Cela fera bientôt une décennie que les super-héros ont exécuté un fracassant revival au cinéma. Dix années que les créations de la Marvel squattent les cimes du box-office mondial avec une fréquence appuyée (au minimum il en sort un tous les six mois) et durable, au point qu’il y a deux ans, Marvel Enterprises a gagné son indépendance financière et décidé de se lancer elle-même dans la fabrication de fiction mettant en scènes les personnages issus de son catalogue. Ainsi les nouvelles franchises à venir seront entièrement contrôlées par la firme. Une reprise en main des affaires qui obliquerait vers des adaptations de qualités et fidèles aux matériaux d’origines, serait-on enclin à penser. Néanmoins la sortie d’Iron Man, première production bénéficiant de cet état économique, tend à modérer notre assurance.

Pas que le film soit un fiasco de l’ordre d’un Daredevil ou d’un 4 Fantastiques, non de ce côté-là les débuts de l’homme d’acier sur grand écran peuvent se vanter de ne pas sombrer dans la niaiserie démoralisante. Les auteurs du script ont su dégager l’essentiel de ce qui faisait tout l’intérêt du comic-book : malgré l’éclipse du penchant maladif pour l’alcool de Tony Stark, sa psychologie et ses imperfections sont en majeure partie respectées. Cet aspect non lissé du héros – véhicule de thématiques telles que la rédemption et la responsabilité – permet d’amener une charge cynique et impudente sur la suprématie militaire des Etats-Unis ( Stark gravement blessé par un missile portant le nom de sa société ). Un discours inattendu dans un divertissement de ce type, dépeignant longuement les origines de la transformation de personnage principal en justicier ( entièrement fidèle à l’histoire originelle )… beaucoup trop même.

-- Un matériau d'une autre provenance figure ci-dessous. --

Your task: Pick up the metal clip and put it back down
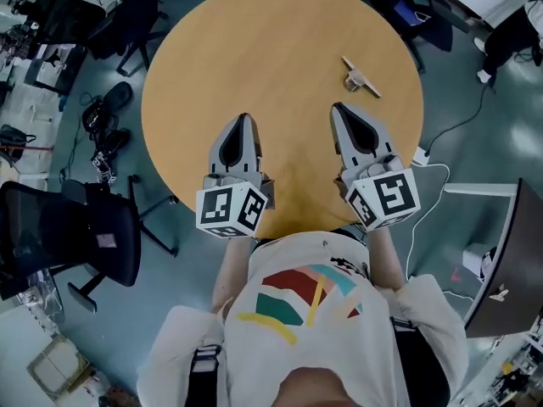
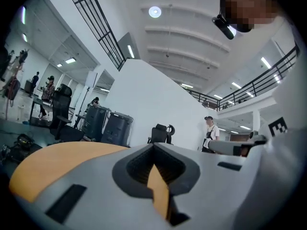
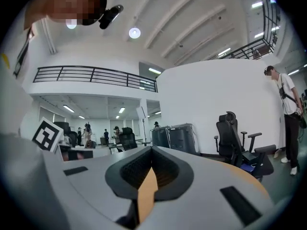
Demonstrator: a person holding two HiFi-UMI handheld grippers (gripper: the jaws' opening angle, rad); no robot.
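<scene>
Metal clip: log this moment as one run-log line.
small silver metal clip lying untouched on round wooden table | left gripper shut, empty | right gripper shut, empty, short of clip

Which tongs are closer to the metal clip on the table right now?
Right. The right tongs sit shut just short of the metal clip, slightly to its left. The left tongs lie much farther off to the clip's left.

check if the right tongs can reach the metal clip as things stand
Probably yes: the metal clip lies alone on the table just ahead of the right tongs, with nothing between them. They are shut and empty, so they must open first.
</scene>
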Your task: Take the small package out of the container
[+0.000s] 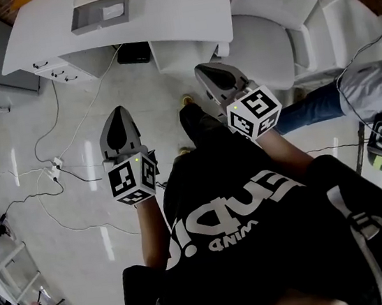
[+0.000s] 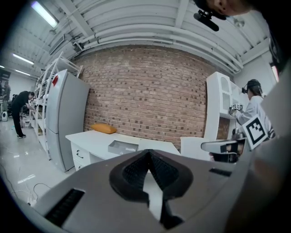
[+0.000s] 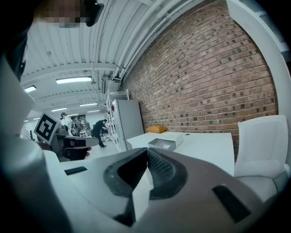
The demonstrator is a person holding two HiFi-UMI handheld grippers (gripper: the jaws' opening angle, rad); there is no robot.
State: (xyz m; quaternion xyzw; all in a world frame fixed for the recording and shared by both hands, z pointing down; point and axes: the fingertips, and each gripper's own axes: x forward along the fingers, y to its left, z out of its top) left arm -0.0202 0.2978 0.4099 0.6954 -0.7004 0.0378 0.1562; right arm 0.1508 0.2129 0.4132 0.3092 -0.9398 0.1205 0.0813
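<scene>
Both tools were carried forward and near level, judging by the standing stance, as an approach, not a reach. The left hand-held gripper (image 1: 119, 112) had its jaws pressed together with nothing between them, and the right hand-held gripper (image 1: 203, 70) was likewise closed and empty.

The open grey container (image 1: 100, 7) sat well apart from both, at about 11 o'clock from the person, on the white surface (image 1: 178, 9). A pale item inside it, probably the small package (image 1: 113, 12), had not been lifted out. The jaws would likely need to part before either tool could grasp it.

A white chair (image 1: 277, 9) stood at 1 o'clock beside the surface, and cables (image 1: 75, 178) trailed over the glossy floor (image 1: 24, 171) at 9 o'clock. The left gripper view showed a brick wall (image 2: 150, 95) behind the surface, an orange cushion (image 2: 103, 129) at its far end and a tall grey cabinet (image 2: 68, 118) at 9 o'clock. Other people worked at the room's edges.
</scene>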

Car à force de stagner sur la naissance d’Iron Man, le reste du récit se retrouve englouti dans la présentation des protagonistes et la description des enjeux dramatiques à venir. Le non-initié ne sera aucunement perdu mais le fan connaissant les tenants et aboutissants de l’objet sera passablement impatienté de ne pas rentrer plus vite dans le vif du sujet et de se voir restreint à une longue introduction de deux heures, prétexte à préparer le terrain pour la mise en route d’une hypothétique séquelle.

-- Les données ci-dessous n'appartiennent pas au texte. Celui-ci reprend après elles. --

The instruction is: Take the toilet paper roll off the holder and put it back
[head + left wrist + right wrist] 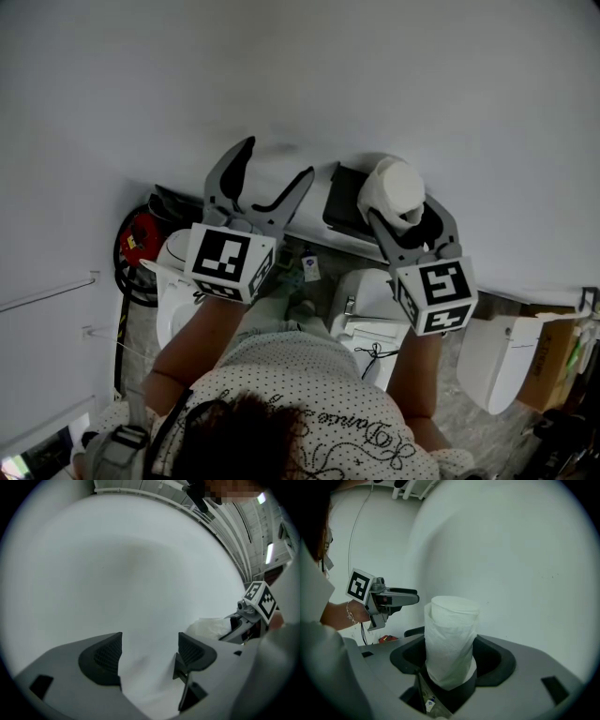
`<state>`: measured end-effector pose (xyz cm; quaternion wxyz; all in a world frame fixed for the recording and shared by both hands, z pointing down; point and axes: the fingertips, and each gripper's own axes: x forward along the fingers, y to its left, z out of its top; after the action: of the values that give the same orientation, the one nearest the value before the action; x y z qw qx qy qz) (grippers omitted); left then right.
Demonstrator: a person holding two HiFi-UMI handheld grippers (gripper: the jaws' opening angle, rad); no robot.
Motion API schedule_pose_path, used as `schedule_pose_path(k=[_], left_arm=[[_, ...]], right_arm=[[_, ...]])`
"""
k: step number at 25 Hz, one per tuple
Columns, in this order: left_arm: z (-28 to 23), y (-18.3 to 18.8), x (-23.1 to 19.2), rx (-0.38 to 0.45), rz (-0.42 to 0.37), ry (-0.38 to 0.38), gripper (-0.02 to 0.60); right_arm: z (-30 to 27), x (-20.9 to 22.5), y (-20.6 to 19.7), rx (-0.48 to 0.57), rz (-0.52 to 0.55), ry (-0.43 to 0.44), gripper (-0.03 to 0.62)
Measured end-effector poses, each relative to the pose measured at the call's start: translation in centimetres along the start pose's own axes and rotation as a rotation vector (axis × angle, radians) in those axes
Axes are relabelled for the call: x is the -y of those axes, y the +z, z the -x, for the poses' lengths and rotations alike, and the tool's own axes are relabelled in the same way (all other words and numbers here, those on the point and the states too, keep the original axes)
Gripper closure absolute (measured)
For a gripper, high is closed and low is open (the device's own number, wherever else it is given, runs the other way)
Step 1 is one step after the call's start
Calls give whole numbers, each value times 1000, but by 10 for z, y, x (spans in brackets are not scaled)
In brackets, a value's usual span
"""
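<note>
Head view: right gripper (405, 220) clamps a white toilet paper roll (394, 187) just beside a black wall holder (342, 199). Left gripper (277, 161) stands wide and empty, facing the white wall (375, 75).

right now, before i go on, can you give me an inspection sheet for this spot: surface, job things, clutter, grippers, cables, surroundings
surface: plain white wall
job's things: toilet paper roll held in the air, beside the black holder on the wall
clutter: red item low down by the wall
grippers: left gripper open, nothing between its jaws, facing the wall; right gripper closed on the roll
cables: black loops by the red item; thin black cord on a toilet
surroundings: white toilet below, second toilet to the right, cardboard box at the edge
</note>
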<state>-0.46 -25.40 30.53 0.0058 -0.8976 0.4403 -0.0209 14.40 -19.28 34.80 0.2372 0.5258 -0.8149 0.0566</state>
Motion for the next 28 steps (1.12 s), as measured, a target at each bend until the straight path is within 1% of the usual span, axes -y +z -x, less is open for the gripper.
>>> schedule_pose_path(k=[3, 8, 12, 15, 18, 21, 24, 28], left_arm=[[0, 0, 1, -1, -2, -3, 222], [-1, -1, 1, -4, -5, -7, 222], [0, -2, 3, -8, -6, -12, 222], [0, -2, 4, -9, -2, -17, 222], [0, -1, 5, -6, -3, -22, 222], [-1, 3, 5, 1, -5, -24, 222], [-1, 8, 4, 11, -9, -25, 222], [-3, 19, 6, 32, -14, -32, 222]], right_arm=[[1, 1, -3, -3, -6, -3, 286], [2, 2, -6, 4, -26, 6, 229], [5, 3, -7, 32, -42, -4, 230], [8, 2, -6, 59, -71, 5, 229], [12, 2, 1, 100, -93, 15, 220], [17, 5, 11, 144, -75, -3, 213], [20, 7, 23, 192, -78, -1, 206], [25, 13, 44, 289, -98, 9, 206]])
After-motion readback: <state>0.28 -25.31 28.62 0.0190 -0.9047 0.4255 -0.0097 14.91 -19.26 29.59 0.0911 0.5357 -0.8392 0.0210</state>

Cas rarissime, la place dévolue aux scènes d’actions s’en retrouve diminuée. Ces séquences sont par ailleurs correctement emballées – mais sans génie – par Jon Favreau, acteur de second plan et occasionnellement réalisateur de produits manufacturés à destination des plus jeunes ( Zathura : une aventure spatiale ), ce qui explique sans doute la présence contraignante, pour ne pas dire très génânte, d’un ton moralisateur à destination des moins de 12 ans. Il peut remercier les petits gars d’ILM dont le travail sur les effets spéciaux est une fois de plus formidable ( oubliez le teaser avec son rendu cartoon ), et son casting en acier trempé, doté d’un Robert Downey Jr. parfait et d’un Jeff Bridges charismatique en diable en Obadiah Stane, grand méchant sombrant trop vite.

Bilan donc mitigé pour Marvel, qui a parfaitement assimilé l’idée qu’un bon super-héros movie s’attache avant tout à l’humanité de son héros, mais qui continue à perpétuer certaines de ses erreurs. Bon allez on pardonne, si seulement le suivant passe la vitesse supérieure.

Soufflant le chaud et le froid, Iron Man arrive à se maintenir en rase-mottes au dessus du flot d’adaptations médiocres de comics. A réserver aux non connaisseurs, les fans eux peuvent attendre patiemment la suite pour passer aux choses vraiment sérieuses.